Enter the Westinghouse Electric and Manufacturing Company, which in the mid-1930s, built a pioneering atomic research laboratory in Forest Hills with its water-tower-like structure known as the Atom Smasher.
Marni Blake Walter is a writer and scholar who has done extensive research on Westinghouse and their research labs. She says that all this research that was done both in the labs and with the Atom Smasher laid the foundation for what would come during the Manhattan Project and the nuclear age beyond.
"The Westinghouse Atom Smasher started Westinghouse's involvement in all things nuclear," said Walter. "Without that, they wouldn't have been in this game at all. And as you may know, they went on to be very involved in nuclear technology over many years. But the history of the Westinghouse Atom Smasher really goes back to that sort of earliest period before the Manhattan Project where scientists had kind of just discovered parts of the atom and what was going on with that. And that kind of set of this wave of atom smashing."

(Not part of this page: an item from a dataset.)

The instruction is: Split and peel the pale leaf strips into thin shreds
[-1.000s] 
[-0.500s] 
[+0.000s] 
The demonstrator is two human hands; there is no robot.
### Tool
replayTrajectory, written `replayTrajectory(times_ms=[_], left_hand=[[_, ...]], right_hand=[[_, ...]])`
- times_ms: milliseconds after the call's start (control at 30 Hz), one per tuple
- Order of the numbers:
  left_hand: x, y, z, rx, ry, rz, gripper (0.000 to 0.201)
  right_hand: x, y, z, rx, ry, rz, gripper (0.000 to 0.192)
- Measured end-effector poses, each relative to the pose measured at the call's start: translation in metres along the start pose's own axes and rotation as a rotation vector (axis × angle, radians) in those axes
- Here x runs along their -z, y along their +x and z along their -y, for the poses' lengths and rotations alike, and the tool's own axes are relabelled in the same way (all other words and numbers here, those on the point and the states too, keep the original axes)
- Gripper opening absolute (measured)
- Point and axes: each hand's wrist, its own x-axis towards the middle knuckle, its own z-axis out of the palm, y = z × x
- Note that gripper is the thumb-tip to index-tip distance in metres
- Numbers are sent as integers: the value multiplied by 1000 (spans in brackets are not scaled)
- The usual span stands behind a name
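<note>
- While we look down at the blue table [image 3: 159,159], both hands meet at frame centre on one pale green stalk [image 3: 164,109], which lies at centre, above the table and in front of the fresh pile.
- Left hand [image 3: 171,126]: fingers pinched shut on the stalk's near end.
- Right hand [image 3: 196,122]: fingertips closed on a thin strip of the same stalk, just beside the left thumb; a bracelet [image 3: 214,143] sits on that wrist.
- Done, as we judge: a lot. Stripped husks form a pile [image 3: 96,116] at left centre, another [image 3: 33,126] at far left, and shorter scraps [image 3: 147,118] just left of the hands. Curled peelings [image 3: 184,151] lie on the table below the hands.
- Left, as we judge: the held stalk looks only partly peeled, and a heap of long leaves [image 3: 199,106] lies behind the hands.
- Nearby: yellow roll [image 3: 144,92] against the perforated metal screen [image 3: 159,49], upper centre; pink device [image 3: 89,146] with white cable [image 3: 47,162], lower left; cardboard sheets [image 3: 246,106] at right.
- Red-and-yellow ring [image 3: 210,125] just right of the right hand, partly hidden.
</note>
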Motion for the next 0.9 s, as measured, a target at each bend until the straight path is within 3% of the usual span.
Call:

And what exactly did the Atom Smasher do? It is a bit complicated, but a lot is in the name. The Atom Smasher would accelerate particles at high speeds and then smash them with targeted atoms. The scientists would analyze the results of everything from the collision to the radiation.
While the atomic research that was being done in Forest Hills did inevitably help people like Oppenheimer and his team when they were developing the atomic bomb, Walter says the connection the Westinghouse labs had to the Manhattan Project was less about the science and more about the scientists, like Dr. Edward Condon.
"He was one of the leaders of the research program based at the Atom Smasher," said Walter. "And he was actually chosen as Oppenheimer's associate director, and he went out to work at Los Alamos."
Condon left the Manhattan Project before its completion. One reason, Walter says, was due to the fact that he had a teenage daughter, and the makeshift Atomic City didn't have a high school for her to go to. And because security on the base was so tight, she wasn't able to go to the closest school in town.
Still, Condon had a big legacy with his short time on the project. He put together the "Los Alamos Primer," a booklet for all scientists coming onto the Manhattan Project that talked about the principles of nuclear weapons.
Both Condon and his old Westinghouse lab saw a big career after the war. Condon went on to be the director of the National Bureau of Standards in the Truman administration and the Westinghouse labs continued their research into the 1980s. Sadly though, not much remains in Forest Hills of the old facility. The labs grew larger and moved, and the building began sitting vacant. All but the smasher itself was demolished and removed in January of 2015.
Still, the remains of this place and Pittsburgh's role in atomic history can't be denied.
"Pittsburgh has a really great legacy in being really one of the innovators of nuclear power in those early days," said Walter. "And really, the Atom Smasher is the point where all of that started."